Well deserved!  keep up the fabulous work!

----------


## Gandwarf

Don't forget to rep me... eh the creator  :Razz:

----------


## Ramah

Good stuff. I was really hoping this would get to be featured.

Congrats Mearrin, well deserved.  :Smile:

----------


## Gidde

Congrats!! Well deserved, and a beautiful map.

----------


## mearrin69

Wow. Thanks guys. It's totally an honor to have my map featured alongside so many beautiful works of...

[Kanye]Yo M, I'm really happy for you and I'm 'a let you finish, but ...[/Kanye]

 :Smile:  Seriously, though, there are so many great maps on this forum every day and I'm learning something new from every one I study. Looking forward to continuing my education. 
M

----------


## Sapiento

Congrats. Well deserved. A pleasure to look at this map.

----------


## Aenigma

Sweeeeeeet  :Shocked:  :Very Happy:  
Congratulations on a very fine map!

----------


## Steel General

Very nice, and well-deserved.

----------


## Djekspek

Aye, awesome map. I really like the colorbalance and layout. gratz!

----------


## Tom_Cardin

That is very very nice. I like the subdued colors and overall mood this map creates for me.

----------


## illustranaut

Great job! really love the feel of it.

----------


## Immolate

Very pleasing style you've invented!

----------


## oddball

Nice painted map, but unrealistic.

A small town in an estuary that has to be able to be defended against invaders (you have a city wall with towers!) should AT LEAST have recognized the central Island in the estuary mouth : a FORTRESS (and governor seat) should have been built there.
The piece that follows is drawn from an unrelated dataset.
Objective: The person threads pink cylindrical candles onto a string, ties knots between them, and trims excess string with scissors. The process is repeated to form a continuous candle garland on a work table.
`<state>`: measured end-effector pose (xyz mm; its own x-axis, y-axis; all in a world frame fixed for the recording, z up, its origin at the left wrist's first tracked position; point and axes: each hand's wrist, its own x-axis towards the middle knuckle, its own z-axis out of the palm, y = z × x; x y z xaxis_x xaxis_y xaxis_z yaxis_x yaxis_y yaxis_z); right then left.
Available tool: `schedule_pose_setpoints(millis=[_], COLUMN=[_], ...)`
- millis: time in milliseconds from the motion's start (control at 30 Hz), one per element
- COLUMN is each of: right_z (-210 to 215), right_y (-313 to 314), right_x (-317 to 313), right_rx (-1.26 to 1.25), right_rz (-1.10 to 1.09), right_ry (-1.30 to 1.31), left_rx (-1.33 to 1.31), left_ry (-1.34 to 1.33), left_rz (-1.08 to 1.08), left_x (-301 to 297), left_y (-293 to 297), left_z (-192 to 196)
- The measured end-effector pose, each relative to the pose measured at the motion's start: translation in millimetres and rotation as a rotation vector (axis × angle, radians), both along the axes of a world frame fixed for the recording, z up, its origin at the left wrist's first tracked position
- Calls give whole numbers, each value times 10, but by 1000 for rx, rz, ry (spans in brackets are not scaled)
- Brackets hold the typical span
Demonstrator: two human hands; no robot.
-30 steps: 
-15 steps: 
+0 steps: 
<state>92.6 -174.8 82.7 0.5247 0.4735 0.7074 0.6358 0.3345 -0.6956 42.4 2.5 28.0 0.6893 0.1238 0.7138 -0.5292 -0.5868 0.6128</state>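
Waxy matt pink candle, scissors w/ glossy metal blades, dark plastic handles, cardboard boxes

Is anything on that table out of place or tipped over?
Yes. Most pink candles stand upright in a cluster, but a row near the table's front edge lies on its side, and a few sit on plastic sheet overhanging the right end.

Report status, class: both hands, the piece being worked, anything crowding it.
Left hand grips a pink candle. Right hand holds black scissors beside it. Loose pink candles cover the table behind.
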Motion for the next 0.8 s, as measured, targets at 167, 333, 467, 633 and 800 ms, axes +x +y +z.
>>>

On the right bank there is a HIGH PEAK.  That screams for another fortification.

Real life examples ? : Havanna(Cuba)  and Cartagena (Colombia).


(( read the history about the british attacks on these cities ))


Why does the left bank town have no roads inland (to the terraces?) to farmland and logging ?
The right bank (much smaller) does have these roads..funny.

Where are the farmlands (even based on rice paddies you need more surface to feed the town) ?

Why so many jetties ? 
and no shipwright/repair yard ?

And what about waste (dumped in river/streams: discolouring ... and/or burned in open fields).

The right peak has a small little house on top ? doing what ?

Very closeby a stream starts..where does the water come from ? Snow? Gleischer?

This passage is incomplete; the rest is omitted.